ASSIGNMENT: Write out the records again, exactly, leaving none out.

TASK INPUTS:

_____

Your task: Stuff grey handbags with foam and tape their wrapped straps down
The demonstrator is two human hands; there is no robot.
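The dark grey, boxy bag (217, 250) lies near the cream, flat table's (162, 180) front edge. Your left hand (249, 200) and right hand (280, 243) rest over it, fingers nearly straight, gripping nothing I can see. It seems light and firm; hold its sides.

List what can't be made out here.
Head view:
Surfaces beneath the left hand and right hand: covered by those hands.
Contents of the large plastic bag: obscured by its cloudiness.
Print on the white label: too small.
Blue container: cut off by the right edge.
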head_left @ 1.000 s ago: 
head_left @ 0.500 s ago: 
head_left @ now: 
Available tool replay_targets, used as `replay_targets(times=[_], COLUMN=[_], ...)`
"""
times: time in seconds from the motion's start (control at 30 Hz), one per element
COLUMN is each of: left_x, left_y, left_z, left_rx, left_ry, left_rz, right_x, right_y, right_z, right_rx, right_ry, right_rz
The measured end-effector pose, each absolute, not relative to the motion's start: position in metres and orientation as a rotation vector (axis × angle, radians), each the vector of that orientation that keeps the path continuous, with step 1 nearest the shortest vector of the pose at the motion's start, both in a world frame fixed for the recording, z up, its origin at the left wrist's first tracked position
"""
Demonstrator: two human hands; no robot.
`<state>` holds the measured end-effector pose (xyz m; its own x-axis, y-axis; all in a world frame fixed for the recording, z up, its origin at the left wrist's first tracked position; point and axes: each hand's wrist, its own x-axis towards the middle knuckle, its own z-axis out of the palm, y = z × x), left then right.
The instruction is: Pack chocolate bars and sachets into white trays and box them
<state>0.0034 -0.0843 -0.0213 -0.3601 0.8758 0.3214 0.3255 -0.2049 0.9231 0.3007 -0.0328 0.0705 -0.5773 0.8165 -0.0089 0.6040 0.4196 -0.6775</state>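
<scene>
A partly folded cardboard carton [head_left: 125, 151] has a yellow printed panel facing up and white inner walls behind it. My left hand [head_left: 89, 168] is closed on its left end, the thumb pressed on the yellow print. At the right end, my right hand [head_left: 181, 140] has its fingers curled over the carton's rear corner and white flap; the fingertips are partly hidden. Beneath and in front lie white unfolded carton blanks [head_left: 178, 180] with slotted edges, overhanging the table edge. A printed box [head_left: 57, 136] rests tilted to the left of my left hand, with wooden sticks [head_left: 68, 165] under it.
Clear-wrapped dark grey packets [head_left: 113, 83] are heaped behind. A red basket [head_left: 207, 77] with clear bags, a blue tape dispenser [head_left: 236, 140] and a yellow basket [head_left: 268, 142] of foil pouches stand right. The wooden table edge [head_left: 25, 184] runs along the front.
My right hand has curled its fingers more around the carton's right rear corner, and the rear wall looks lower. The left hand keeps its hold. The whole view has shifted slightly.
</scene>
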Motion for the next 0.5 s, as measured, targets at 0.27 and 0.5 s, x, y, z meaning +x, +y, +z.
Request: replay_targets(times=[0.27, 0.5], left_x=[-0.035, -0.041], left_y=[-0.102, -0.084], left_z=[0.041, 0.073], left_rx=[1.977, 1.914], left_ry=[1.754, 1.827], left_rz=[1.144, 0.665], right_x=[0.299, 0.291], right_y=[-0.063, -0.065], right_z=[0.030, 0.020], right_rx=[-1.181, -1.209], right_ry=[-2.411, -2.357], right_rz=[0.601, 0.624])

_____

SOLVED EXERCISE:
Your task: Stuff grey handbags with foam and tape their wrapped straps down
The demonstrator is two human hands; there is no robot.
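The dark grey, boxy bag (217, 250) lies near the cream, flat table's (162, 180) front edge. Your left hand (249, 200) and right hand (280, 243) rest over it, fingers nearly straight, gripping nothing I can see. It seems light and firm; hold its sides.

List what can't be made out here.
Head view:
Surfaces beneath the left hand and right hand: covered by those hands.
Contents of the large plastic bag: obscured by its cloudiness.
Print on the white label: too small.
Blue container: cut off by the right edge.
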head_left @ 1.000 s ago: 
head_left @ 0.500 s ago: 
head_left @ now: 
Available tool replay_targets, used as `replay_targets(times=[_], COLUMN=[_], ...)`
"""
times: time in seconds from the motion's start (control at 30 Hz), one per element
COLUMN is each of: left_x, left_y, left_z, left_rx, left_ry, left_rz, right_x, right_y, right_z, right_rx, right_ry, right_rz
The measured end-effector pose, each absolute, not relative to the motion's start: position in metres and orientation as a rotation vector (axis × angle, radians), each the vector of that orientation that keeps the path continuous, with step 1 nearest the shortest vector of the pose at the motion's start, both in a world frame fixed for the recording, z up, its origin at the left wrist's first tracked position
"""
Demonstrator: two human hands; no robot.
`<state>` holds the measured end-effector pose (xyz m; its own x-axis, y-axis; all in a world frame fixed for the recording, z up, its origin at the left wrist's first tracked position; point and axes: each hand's wrist, its own x-axis towards the middle knuckle, its own z-axis out of the palm, y = z × x), left then right.
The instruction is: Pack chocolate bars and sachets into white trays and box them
<state>0.0034 -0.0843 -0.0213 -0.3601 0.8758 0.3214 0.3255 -0.2049 0.9231 0.3007 -0.0328 0.0705 -0.5773 0.8165 -0.0089 0.6040 0.4196 -0.6775</state>
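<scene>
A partly folded cardboard carton [head_left: 125, 151] has a yellow printed panel facing up and white inner walls behind it. My left hand [head_left: 89, 168] is closed on its left end, the thumb pressed on the yellow print. At the right end, my right hand [head_left: 181, 140] has its fingers curled over the carton's rear corner and white flap; the fingertips are partly hidden. Beneath and in front lie white unfolded carton blanks [head_left: 178, 180] with slotted edges, overhanging the table edge. A printed box [head_left: 57, 136] rests tilted to the left of my left hand, with wooden sticks [head_left: 68, 165] under it.
Clear-wrapped dark grey packets [head_left: 113, 83] are heaped behind. A red basket [head_left: 207, 77] with clear bags, a blue tape dispenser [head_left: 236, 140] and a yellow basket [head_left: 268, 142] of foil pouches stand right. The wooden table edge [head_left: 25, 184] runs along the front.
My right hand has curled its fingers more around the carton's right rear corner, and the rear wall looks lower. The left hand keeps its hold. The whole view has shifted slightly.
</scene>
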Motion for the next 0.5 s, as measured, targets at 0.27 and 0.5 s, x, y, z meaning +x, +y, +z.
Request: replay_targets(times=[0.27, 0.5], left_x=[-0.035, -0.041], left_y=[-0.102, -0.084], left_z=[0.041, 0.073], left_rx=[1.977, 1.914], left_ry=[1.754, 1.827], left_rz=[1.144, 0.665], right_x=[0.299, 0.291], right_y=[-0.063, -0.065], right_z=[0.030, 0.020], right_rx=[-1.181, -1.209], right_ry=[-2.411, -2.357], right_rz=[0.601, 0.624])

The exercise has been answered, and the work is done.